[Zope] Can't stop Zope, machine hanging

Dieter Maurer dieter at handshake.de
Tue Sep 5 13:55:41 EDT 2006


Ken Ara wrote at 2006-9-5 07:47 -0700:
>...
>Of immediate concern to me is whether I can do
>anything to prevent this happening again. From time to
>time, my Zope hangs, usually because of an attack by a
>bad robot requesting lots of complex pages and sending
>no-cache headers. Then I am able to restart Zope and
>all is well. For a while, when these attacks were
>frequent, I had a crontab to zopectl restart every
>hour. 

There are solutions (I think "daemontools", but may be wrong)
that can automate this more intelligently than a cronjob.

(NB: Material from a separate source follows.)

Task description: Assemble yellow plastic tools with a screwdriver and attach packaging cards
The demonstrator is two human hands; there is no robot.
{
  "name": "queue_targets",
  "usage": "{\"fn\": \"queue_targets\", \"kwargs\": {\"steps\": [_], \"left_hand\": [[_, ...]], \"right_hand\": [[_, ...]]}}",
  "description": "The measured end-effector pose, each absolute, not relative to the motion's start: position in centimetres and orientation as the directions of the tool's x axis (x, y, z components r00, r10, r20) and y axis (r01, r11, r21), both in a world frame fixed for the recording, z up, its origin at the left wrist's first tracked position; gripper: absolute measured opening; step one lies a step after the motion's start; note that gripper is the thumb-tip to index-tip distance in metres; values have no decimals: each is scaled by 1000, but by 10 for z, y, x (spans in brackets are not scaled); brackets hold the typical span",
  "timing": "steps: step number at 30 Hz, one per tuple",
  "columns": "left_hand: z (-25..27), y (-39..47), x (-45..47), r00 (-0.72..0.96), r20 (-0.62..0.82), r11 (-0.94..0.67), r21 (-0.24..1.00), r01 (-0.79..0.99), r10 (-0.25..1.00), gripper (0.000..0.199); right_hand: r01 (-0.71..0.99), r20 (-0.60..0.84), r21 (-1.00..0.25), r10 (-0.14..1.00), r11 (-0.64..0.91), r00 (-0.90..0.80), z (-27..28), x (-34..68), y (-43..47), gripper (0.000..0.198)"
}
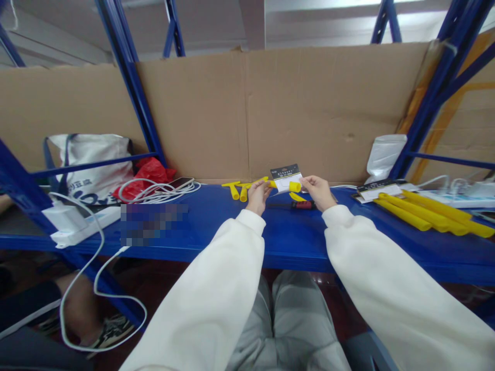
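Observation:
My left hand (258, 196) is closed, its fingertips pinching a small yellow plastic piece (272, 184). Opposite it, my right hand (317, 190) pinches the right edge of a black-and-white printed card (285, 172). A short yellow cylinder (294, 187) shows in front of the card, close to my right fingertips; whether they touch it I cannot tell. Below the hands, a screwdriver with a red-and-black handle (303, 205) lies on the blue table (216, 226), beside another yellow piece (297, 197). Several yellow T-shaped parts (234, 191) lie left of my left hand.
On the right lie several long yellow tubes (425, 214) and more printed cards (379, 190). A white pouch (384, 154) leans behind them. To the left are coiled white cables (154, 191), a red bag (152, 172), a power strip (91, 226) and a cloth bag (93, 159). Cardboard (309, 108) closes the back.

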State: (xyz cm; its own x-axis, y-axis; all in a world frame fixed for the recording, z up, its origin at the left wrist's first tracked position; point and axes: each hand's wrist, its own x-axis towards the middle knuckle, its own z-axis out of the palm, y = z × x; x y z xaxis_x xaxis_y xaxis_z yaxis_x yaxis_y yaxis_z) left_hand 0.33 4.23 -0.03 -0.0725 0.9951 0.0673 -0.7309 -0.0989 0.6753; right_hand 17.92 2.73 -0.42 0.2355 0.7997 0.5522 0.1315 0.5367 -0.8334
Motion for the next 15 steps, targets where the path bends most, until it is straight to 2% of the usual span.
{"fn": "queue_targets", "kwargs": {"steps": [8, 15], "left_hand": [[-2, 42, 9, 16, 79, -47, 726, -687, 997, 8], [-1, 40, 9, -5, 22, -21, 773, -634, 1000, 16]], "right_hand": [[73, 517, -855, 831, 514, 205, -4, 175, 21, 49], [38, 489, -869, 844, 493, 219, -8, 176, 29, 56]]}}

We have our own check server which polls Zope and if it does
not respond in time restarts it.


>But this event was different and I would like to know
>if anyone thinks that something I am doing wrong could
>cause the Zope process to become 'unkillable' and
>require a reset of the machine. Has anyone else had
>this problem?

Up to Python 2.3.4 and Python 2.4.0 (fixed in Python 2.3.5 and Python 2.4.1),
a fatal signal (like "SIGSEGV") could bring Zope in a state where
its main thread was killed but the child threads were still alive.
These child threads could only be killed with "kill -9".

Although we now use Python 2.4.1, I have seen a similar problem just
a few days ago. But almost surely, this has to do with the
Java Virtual Machine which we now also integrate in our Zope instances.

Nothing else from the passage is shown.